Please repeat each line of the data exactly, with nothing left out.

**Excerpted data:**
· · ·

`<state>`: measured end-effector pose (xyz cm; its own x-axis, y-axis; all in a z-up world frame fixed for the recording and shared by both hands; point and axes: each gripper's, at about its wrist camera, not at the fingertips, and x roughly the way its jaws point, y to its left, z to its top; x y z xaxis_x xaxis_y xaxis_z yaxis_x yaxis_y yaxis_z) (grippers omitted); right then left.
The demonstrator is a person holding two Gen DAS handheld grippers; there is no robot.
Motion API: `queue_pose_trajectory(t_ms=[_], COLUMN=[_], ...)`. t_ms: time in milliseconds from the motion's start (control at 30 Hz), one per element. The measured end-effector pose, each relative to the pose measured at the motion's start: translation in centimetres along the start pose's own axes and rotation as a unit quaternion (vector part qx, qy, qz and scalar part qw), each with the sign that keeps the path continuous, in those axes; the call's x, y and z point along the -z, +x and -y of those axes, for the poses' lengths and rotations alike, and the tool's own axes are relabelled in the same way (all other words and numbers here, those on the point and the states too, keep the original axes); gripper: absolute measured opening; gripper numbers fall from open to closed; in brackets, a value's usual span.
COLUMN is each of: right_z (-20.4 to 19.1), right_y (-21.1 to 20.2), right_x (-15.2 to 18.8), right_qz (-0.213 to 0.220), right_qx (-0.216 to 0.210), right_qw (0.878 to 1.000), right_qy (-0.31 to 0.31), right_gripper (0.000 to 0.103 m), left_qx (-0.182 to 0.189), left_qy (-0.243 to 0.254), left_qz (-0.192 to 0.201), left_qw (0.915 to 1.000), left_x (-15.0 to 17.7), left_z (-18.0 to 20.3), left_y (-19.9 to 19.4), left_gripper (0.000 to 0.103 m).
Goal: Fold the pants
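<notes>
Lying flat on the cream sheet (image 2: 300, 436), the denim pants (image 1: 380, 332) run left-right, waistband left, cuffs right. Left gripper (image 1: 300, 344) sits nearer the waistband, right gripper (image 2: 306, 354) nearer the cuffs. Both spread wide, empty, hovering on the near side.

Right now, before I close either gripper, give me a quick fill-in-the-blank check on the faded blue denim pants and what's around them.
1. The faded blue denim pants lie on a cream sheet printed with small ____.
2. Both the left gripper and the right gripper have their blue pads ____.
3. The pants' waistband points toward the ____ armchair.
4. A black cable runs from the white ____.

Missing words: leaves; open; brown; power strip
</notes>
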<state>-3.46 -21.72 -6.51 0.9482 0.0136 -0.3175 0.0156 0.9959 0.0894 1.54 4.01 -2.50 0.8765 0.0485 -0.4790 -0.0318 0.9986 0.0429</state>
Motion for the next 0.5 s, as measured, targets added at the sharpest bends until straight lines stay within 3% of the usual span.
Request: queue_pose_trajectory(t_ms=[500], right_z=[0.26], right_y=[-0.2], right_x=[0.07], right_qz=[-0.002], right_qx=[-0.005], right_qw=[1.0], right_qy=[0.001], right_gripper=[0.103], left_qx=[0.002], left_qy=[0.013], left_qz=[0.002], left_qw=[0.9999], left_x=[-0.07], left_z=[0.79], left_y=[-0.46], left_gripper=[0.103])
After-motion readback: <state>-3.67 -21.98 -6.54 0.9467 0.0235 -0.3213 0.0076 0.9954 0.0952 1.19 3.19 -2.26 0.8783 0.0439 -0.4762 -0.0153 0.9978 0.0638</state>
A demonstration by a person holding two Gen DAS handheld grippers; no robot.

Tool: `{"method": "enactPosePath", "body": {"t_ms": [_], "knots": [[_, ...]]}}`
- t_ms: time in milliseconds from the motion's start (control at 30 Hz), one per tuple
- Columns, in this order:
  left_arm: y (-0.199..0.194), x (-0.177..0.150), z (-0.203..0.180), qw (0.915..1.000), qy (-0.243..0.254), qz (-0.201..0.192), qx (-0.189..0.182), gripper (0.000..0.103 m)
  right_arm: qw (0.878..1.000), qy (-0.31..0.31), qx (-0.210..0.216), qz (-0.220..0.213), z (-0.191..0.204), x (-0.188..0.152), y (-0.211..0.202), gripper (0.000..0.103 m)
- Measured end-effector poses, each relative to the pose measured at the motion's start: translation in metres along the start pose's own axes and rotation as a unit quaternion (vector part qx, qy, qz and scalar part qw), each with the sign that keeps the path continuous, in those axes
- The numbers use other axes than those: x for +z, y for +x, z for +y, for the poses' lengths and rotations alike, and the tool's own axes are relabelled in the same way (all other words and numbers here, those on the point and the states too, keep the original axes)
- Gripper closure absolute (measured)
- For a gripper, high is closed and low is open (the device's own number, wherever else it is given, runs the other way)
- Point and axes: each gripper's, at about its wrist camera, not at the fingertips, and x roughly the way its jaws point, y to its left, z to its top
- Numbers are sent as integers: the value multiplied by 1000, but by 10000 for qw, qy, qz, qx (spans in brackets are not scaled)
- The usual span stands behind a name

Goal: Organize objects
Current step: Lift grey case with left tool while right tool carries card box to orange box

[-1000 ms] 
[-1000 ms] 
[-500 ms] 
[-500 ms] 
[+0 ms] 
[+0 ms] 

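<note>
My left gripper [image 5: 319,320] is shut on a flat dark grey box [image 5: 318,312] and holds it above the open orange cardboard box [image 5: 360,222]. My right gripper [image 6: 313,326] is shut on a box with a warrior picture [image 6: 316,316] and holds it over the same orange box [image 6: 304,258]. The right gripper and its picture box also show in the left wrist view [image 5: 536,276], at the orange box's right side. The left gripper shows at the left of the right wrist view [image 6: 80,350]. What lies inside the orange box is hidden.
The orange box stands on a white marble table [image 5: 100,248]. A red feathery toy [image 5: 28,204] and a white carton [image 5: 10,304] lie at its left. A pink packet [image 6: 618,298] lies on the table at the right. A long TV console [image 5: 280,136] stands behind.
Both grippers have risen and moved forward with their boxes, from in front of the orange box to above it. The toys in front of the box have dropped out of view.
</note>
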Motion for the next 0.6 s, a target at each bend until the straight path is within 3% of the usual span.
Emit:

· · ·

**Output of the exercise:**
`<state>`: measured end-effector pose (xyz cm; its own x-axis, y-axis; all in a z-up world frame fixed for the recording and shared by both hands; point and axes: each gripper's, at about its wrist camera, not at the fingertips, and x roughly the way its jaws point, y to its left, z to its top; x y z xaxis_x xaxis_y xaxis_z yaxis_x yaxis_y yaxis_z) (grippers omitted); right then left.
The demonstrator is a person holding two Gen DAS handheld grippers; there is no robot.
Motion API: `queue_pose_trajectory(t_ms=[_], COLUMN=[_], ...)`. t_ms: time in milliseconds from the motion's start (control at 30 Hz), one per element. The measured end-effector pose, each relative to the pose measured at the motion's start: translation in centimetres along the start pose's own axes and rotation as a unit quaternion (vector part qx, qy, qz and scalar part qw), each with the sign that keeps the path continuous, in those axes; the call's x, y and z point along the -z, +x and -y of those axes, for the poses' lengths and rotations alike, and the tool's own axes are relabelled in the same way (all other words and numbers here, those on the point and the states too, keep the original axes); gripper: absolute measured opening; gripper numbers fall from open to closed; in brackets, a value's usual span.
COLUMN is each of: right_z (-20.4 to 19.1), right_y (-21.1 to 20.2), right_x (-15.2 to 18.8), right_qz (-0.213 to 0.220), right_qx (-0.216 to 0.210), right_qw (0.878 to 1.000), right_qy (-0.31 to 0.31), right_gripper (0.000 to 0.103 m), left_qx (-0.182 to 0.189), left_qy (-0.243 to 0.254), left_qz (-0.192 to 0.201), left_qw (0.915 to 1.000), left_x (-15.0 to 17.7), left_z (-18.0 to 20.3), left_y (-19.9 to 19.4), left_gripper (0.000 to 0.103 m).
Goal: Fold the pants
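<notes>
Lying flat on the cream sheet (image 2: 300, 436), the denim pants (image 1: 380, 332) run left-right, waistband left, cuffs right. Left gripper (image 1: 300, 344) sits nearer the waistband, right gripper (image 2: 306, 354) nearer the cuffs. Both spread wide, empty, hovering on the near side.

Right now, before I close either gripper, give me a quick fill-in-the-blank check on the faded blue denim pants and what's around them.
1. The faded blue denim pants lie on a cream sheet printed with small ____.
2. Both the left gripper and the right gripper have their blue pads ____.
3. The pants' waistband points toward the ____ armchair.
4. A black cable runs from the white ____.

Missing words: leaves; open; brown; power strip
</notes>
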<state>-3.46 -21.72 -6.51 0.9482 0.0136 -0.3175 0.0156 0.9959 0.0894 1.54 4.01 -2.50 0.8765 0.0485 -0.4790 -0.0318 0.9986 0.0429</state>
Motion for the next 0.5 s, as measured, targets added at the sharpest bends until straight lines stay within 3% of the usual span.
Request: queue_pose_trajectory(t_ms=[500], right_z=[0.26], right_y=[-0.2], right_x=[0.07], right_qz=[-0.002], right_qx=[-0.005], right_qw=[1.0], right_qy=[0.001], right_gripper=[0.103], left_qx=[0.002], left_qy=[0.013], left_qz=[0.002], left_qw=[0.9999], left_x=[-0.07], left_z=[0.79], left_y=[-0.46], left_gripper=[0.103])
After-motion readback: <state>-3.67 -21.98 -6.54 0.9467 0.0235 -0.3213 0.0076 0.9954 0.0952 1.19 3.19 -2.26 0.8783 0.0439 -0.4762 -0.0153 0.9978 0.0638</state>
A demonstration by a person holding two Gen DAS handheld grippers; no robot.

Tool: `{"method": "enactPosePath", "body": {"t_ms": [_], "knots": [[_, ...]]}}`
- t_ms: time in milliseconds from the motion's start (control at 30 Hz), one per tuple
- Columns, in this order:
  left_arm: y (-0.199..0.194), x (-0.177..0.150), z (-0.203..0.180), qw (0.915..1.000), qy (-0.243..0.254), qz (-0.201..0.192), qx (-0.189..0.182), gripper (0.000..0.103 m)
  right_arm: qw (0.878..1.000), qy (-0.31..0.31), qx (-0.210..0.216), qz (-0.220..0.213), z (-0.191..0.204), x (-0.188..0.152), y (-0.211..0.202), gripper (0.000..0.103 m)
- Measured end-effector poses, each relative to the pose measured at the motion's start: translation in metres along the start pose's own axes and rotation as a unit quaternion (vector part qx, qy, qz and scalar part qw), each with the sign that keeps the path continuous, in those axes
- The numbers use other axes than those: x for +z, y for +x, z for +y, for the poses' lengths and rotations alike, and the tool's own axes are relabelled in the same way (all other words and numbers here, those on the point and the states too, keep the original axes)
- Gripper closure absolute (measured)
- For a gripper, high is closed and low is open (the device's own number, wherever else it is given, runs the other way)
- Point and axes: each gripper's, at about its wrist camera, not at the fingertips, and x roughly the way its jaws point, y to its left, z to its top
- Numbers are sent as integers: the value multiplied by 1000, but by 10000 for qw, qy, qz, qx (spans in brackets are not scaled)
- The usual span stands behind a name

Goal: Organize objects
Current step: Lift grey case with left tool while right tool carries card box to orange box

[-1000 ms] 
[-1000 ms] 
[-500 ms] 
[-500 ms] 
[+0 ms] 
[+0 ms] 

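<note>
My left gripper [image 5: 319,320] is shut on a flat dark grey box [image 5: 318,312] and holds it above the open orange cardboard box [image 5: 360,222]. My right gripper [image 6: 313,326] is shut on a box with a warrior picture [image 6: 316,316] and holds it over the same orange box [image 6: 304,258]. The right gripper and its picture box also show in the left wrist view [image 5: 536,276], at the orange box's right side. The left gripper shows at the left of the right wrist view [image 6: 80,350]. What lies inside the orange box is hidden.
The orange box stands on a white marble table [image 5: 100,248]. A red feathery toy [image 5: 28,204] and a white carton [image 5: 10,304] lie at its left. A pink packet [image 6: 618,298] lies on the table at the right. A long TV console [image 5: 280,136] stands behind.
Both grippers have risen and moved forward with their boxes, from in front of the orange box to above it. The toys in front of the box have dropped out of view.
</note>
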Motion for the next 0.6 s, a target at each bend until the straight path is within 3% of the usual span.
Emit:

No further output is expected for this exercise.